My brother and I laughed and suggested that a little disappointment wouldn't hurt the kids. "They might as well learn now that you don't always get what you want," I said, and I laughed again at how much I sounded like a cranky old man. My brother and I riffed on this for a while: "Yep, they should get used to disappointment, because that's what life is all about. It'll toughen 'em up." We were being facetious. Semi-facetious. Because if a fourth-grader can't handle the loss of a $3 box of cereal? What's he going to do when he doesn't make the soccer team or get into the college of his choice? (Also, he missed a valuable opportunity to learn how to distinguish between wrapped boxes of All-Bran and Lucky Charms, a skill he could use in the future.)

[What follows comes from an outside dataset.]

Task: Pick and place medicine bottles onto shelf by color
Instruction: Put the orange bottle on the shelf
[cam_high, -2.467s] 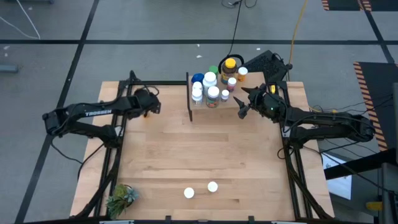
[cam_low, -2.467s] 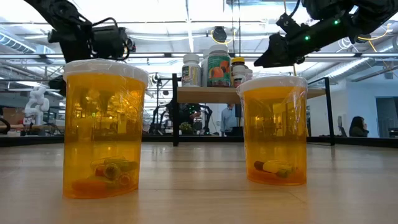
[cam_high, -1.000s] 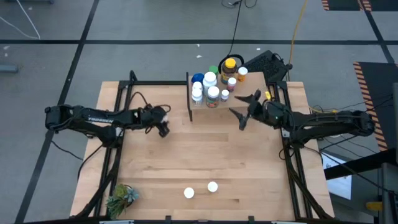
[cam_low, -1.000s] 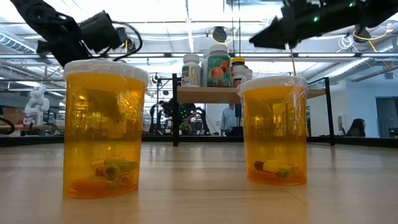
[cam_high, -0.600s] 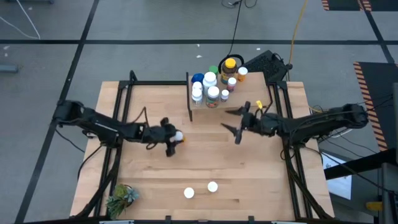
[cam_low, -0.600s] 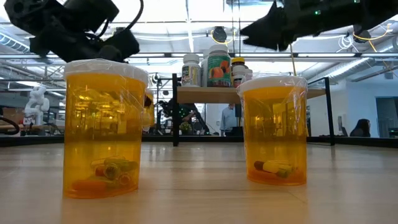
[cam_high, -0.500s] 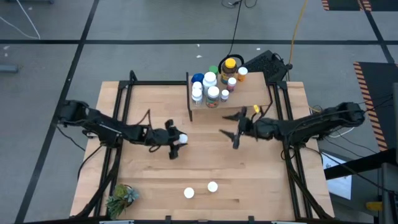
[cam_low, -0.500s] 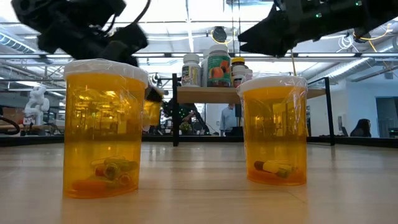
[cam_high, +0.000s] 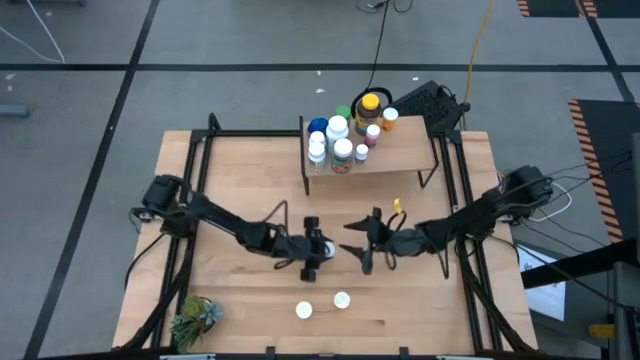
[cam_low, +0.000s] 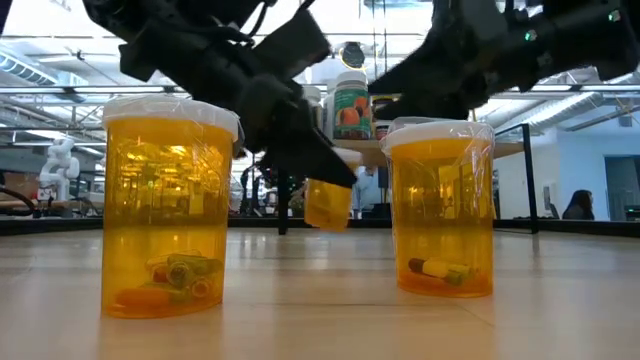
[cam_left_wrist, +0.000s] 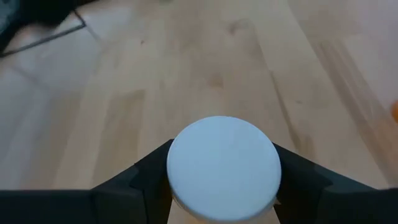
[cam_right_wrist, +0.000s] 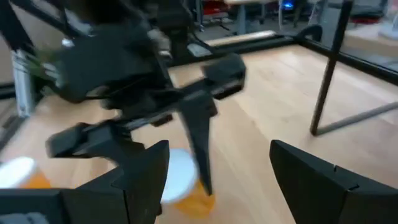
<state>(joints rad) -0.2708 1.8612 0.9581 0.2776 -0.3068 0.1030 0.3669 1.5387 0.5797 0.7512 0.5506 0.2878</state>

That's an extreme example of helicopter parenting, but I don't think it's all that unusual. Our school has to give the children instruction in problem-solving. A boy will break his pencil and sit staring at it or burst into tears rather than go get another pencil. Girls tattle to the playground teacher instead of settling their own disputes over who gets the next turn on the swings. We've all heard of parents coming to the high school threatening to sue when their son or daughter is kicked off a sports team for drinking. Colleges are even dealing with parents who come to campus to demand that a student's legitimate C grade be changed to an A. I don't even want to think about what these kids' future employers will have to deal with.

column written a few years ago by parenting educator Jan Faull made a deep impression on me. A parent wrote to say that her family was moving to a new city because of her husband's job. She was fearful of how her children would cope with this change. I expected Faull to respond with tips on easing the transition, and she did -- but another part of her answer surprised me. She talked about what a great opportunity this would be for the children to learn resiliency. When was the last time you heard someone talk that way?

It sounds quaint to say, "It'll build character," as our grandparents did, but was their approach really so wrong? I felt encouraged by Faull's advice. I realized that if my kids hit a few bumps in the road, it does not mean I am a failure as a parent. I can't always smooth the way for them, but I can give them the tools (and space) they need to meet challenges on their own.

I have to go now. One of my kids can't find any clean socks.